# Document Classification (Spam filtering)

Reference: http://zacstewart.com/2015/04/28/document-classification-with-scikit-learn.html

Spam filtering is kind of like the "Hello world" of document classification. It's a binary classification problem: either spam, or not spam (a.k.a ham).

Download data from http://www2.aueb.gr/users/ion/data/enron-spam/

We'll work through to following tasks to get there:

- Loading raw email data into a workable format
- Extracting features from the raw data that an algorithm can learn from
- Training a classifier
- Evaluating accuracy by cross-validation
- Improving upon initial accuracy

# Loading Examples

According to protocol, email headers and bodies are separated by a blank line (NEWLINE), so we simply ignore all lines before that and then yield the rest of the email. You'll also notice the encoding="latin-1" bit. Some of the corpus is not in Unicode, so this makes a "best effort" attempt to decode the files correctly. 

(About function os.walk used in the following code:

os.walk(top, topdown=True, onerror=None, followlinks=False)
Generate the file names in a directory tree by walking the tree either top-down or bottom-up. For each directory in the tree rooted at directory top (including top itself), it yields a 3-tuple (dirpath, dirnames, filenames).
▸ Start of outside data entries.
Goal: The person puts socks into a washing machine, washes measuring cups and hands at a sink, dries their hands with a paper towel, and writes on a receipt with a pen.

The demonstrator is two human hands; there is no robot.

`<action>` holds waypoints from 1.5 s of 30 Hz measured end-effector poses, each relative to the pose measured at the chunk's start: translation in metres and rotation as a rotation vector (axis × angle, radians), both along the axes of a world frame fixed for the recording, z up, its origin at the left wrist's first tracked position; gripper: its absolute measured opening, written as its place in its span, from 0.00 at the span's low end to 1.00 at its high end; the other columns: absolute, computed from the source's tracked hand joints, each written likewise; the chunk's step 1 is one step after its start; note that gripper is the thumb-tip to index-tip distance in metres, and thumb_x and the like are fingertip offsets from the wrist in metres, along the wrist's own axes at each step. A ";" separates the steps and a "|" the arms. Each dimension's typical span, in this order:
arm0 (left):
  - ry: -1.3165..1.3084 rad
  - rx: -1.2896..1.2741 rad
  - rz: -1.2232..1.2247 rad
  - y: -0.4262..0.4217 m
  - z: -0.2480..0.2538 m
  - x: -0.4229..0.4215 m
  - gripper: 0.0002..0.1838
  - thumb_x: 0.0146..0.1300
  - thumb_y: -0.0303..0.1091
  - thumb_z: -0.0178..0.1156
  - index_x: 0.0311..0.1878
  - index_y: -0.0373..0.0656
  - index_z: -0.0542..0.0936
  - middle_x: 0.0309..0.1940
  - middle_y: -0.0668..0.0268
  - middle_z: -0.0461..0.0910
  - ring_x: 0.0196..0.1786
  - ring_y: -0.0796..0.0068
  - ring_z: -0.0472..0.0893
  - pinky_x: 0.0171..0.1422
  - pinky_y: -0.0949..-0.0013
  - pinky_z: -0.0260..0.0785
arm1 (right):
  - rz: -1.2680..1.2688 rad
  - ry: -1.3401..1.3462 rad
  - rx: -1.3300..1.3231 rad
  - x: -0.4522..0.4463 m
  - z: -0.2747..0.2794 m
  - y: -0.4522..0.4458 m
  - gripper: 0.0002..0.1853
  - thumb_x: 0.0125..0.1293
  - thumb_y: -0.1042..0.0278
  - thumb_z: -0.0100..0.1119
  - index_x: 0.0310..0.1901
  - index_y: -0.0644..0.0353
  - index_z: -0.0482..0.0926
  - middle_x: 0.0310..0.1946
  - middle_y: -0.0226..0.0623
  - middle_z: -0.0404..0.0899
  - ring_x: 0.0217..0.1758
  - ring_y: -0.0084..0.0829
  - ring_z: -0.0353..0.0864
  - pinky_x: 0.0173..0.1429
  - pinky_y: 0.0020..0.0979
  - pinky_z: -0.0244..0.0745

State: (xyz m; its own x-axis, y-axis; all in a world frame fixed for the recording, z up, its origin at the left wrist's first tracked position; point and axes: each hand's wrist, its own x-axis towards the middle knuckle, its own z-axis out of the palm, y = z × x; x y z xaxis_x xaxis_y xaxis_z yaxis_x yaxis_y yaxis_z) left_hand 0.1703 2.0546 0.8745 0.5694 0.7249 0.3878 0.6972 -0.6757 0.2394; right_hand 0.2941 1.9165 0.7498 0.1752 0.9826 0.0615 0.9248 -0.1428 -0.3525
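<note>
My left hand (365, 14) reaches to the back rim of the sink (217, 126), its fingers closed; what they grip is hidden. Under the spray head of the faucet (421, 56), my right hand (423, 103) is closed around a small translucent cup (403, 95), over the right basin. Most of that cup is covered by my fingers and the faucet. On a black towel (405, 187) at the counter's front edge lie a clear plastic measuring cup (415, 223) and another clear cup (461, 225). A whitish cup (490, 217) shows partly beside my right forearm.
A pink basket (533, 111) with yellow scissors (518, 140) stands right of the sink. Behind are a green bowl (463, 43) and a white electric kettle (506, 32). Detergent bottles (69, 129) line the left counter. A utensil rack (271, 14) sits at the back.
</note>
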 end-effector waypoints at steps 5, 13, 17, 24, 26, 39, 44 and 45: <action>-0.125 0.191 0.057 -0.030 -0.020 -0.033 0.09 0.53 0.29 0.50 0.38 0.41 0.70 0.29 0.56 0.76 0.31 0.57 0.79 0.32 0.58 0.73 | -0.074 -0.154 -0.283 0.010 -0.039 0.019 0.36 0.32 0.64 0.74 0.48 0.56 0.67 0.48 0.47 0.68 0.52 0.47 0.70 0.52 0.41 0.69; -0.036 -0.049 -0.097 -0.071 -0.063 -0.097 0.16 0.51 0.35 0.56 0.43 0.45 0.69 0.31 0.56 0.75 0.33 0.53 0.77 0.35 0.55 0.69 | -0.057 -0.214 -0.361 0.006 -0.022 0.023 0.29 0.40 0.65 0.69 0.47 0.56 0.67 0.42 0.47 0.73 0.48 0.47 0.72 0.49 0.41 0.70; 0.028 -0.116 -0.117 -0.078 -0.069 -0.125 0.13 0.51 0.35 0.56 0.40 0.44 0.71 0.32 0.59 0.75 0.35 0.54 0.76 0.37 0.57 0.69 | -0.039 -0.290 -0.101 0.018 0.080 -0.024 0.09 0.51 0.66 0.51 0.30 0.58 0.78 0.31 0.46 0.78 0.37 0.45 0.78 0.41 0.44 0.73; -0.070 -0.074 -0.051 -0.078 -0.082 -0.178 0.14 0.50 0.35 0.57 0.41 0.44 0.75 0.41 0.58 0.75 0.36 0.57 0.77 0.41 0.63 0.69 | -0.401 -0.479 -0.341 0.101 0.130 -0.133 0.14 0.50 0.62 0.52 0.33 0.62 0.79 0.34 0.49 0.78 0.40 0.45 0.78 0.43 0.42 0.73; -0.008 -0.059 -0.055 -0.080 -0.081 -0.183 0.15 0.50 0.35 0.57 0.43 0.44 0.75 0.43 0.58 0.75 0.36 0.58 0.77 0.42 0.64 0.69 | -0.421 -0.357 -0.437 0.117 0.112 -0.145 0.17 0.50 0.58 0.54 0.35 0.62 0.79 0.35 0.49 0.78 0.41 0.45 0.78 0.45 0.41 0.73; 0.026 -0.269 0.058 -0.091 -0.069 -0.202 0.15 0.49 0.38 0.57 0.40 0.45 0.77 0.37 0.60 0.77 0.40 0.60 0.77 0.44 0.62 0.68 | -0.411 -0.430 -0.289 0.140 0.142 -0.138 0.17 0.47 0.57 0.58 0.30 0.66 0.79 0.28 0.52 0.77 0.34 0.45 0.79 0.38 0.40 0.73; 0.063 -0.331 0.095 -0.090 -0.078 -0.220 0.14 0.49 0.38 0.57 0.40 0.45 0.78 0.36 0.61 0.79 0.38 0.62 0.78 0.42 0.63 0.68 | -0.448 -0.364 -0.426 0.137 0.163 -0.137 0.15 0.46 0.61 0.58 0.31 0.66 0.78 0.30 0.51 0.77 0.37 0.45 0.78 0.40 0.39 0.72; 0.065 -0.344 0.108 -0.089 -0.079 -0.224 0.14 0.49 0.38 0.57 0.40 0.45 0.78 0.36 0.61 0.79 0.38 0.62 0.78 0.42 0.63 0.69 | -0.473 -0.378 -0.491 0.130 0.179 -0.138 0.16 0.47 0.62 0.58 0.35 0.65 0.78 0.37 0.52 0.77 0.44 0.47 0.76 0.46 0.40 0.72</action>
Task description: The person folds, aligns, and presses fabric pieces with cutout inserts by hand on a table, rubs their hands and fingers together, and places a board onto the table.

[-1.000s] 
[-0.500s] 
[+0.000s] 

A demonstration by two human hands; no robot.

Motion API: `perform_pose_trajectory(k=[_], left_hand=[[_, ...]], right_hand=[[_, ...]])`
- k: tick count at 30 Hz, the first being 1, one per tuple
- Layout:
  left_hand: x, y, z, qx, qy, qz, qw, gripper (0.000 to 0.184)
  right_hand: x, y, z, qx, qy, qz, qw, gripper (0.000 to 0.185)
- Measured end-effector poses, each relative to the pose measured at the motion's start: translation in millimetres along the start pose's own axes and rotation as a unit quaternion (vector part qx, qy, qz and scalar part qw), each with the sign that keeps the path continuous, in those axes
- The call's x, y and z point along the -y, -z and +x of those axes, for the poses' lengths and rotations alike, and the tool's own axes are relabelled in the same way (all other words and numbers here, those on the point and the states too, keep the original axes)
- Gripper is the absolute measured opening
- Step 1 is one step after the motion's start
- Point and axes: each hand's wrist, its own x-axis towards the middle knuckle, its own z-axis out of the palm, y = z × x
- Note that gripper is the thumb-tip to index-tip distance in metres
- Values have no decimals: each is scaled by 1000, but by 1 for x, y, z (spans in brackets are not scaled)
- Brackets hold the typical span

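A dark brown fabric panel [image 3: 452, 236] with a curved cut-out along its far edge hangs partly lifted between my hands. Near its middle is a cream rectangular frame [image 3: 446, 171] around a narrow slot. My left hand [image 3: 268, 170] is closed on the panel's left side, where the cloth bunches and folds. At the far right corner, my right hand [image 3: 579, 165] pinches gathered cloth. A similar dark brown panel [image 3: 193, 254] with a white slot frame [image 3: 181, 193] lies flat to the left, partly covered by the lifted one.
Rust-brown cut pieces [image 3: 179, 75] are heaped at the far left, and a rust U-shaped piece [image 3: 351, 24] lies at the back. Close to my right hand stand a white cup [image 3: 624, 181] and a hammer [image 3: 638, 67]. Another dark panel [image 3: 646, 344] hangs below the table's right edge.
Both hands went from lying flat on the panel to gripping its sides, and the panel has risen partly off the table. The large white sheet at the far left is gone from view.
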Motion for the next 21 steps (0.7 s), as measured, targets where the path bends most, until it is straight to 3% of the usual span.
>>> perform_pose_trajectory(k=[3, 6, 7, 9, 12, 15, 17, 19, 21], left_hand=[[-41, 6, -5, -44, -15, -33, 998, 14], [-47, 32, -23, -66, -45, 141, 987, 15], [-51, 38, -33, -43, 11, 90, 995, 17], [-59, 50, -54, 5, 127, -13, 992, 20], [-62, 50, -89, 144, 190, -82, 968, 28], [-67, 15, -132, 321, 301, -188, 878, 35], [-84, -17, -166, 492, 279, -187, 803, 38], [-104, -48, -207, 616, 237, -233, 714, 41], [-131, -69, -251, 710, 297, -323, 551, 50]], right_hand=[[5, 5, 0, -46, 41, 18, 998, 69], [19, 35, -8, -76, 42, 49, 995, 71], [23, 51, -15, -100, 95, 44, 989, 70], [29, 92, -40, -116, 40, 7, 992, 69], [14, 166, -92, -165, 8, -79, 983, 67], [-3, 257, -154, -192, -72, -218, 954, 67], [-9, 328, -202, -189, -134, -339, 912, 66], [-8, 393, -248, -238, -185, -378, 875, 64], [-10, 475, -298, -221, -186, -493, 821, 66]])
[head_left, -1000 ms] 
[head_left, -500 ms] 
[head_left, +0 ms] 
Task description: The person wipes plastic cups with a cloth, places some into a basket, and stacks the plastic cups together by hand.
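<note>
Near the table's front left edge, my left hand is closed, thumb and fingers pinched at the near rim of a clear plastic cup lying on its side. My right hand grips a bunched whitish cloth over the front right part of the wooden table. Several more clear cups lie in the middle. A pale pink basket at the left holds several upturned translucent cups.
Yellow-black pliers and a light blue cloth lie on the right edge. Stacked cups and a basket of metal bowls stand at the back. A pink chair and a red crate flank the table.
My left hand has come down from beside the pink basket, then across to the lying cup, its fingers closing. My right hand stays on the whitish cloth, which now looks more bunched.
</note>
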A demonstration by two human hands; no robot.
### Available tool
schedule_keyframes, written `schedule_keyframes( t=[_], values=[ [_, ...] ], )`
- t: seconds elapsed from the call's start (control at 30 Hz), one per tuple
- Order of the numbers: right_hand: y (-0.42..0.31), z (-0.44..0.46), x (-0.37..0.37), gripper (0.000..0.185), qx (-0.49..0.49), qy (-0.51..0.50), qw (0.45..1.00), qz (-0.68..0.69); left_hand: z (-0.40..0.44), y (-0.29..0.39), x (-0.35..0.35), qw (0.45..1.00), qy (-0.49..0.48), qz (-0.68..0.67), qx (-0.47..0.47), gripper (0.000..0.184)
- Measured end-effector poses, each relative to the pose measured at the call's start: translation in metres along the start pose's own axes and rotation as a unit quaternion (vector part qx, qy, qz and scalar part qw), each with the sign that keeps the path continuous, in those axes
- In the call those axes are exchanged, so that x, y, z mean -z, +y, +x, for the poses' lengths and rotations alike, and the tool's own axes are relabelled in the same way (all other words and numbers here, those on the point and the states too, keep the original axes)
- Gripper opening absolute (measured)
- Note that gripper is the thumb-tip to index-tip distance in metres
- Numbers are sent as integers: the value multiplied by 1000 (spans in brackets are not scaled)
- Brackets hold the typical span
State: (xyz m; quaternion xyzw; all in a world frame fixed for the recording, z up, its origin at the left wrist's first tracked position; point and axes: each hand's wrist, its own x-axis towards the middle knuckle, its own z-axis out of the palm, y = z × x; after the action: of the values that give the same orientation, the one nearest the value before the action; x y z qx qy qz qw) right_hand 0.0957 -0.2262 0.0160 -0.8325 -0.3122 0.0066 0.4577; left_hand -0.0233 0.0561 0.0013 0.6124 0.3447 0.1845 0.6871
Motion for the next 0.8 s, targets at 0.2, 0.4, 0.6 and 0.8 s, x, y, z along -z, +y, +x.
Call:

dirpath is a string, the path to the directory. dirnames is a list of the names of the subdirectories in dirpath (excluding '.' and '..'). filenames is a list of the names of the non-directory files in dirpath. Note that the names in the lists contain no path components. To get a full path (which begins with top) to a file or directory in dirpath, do os.path.join(dirpath, name). )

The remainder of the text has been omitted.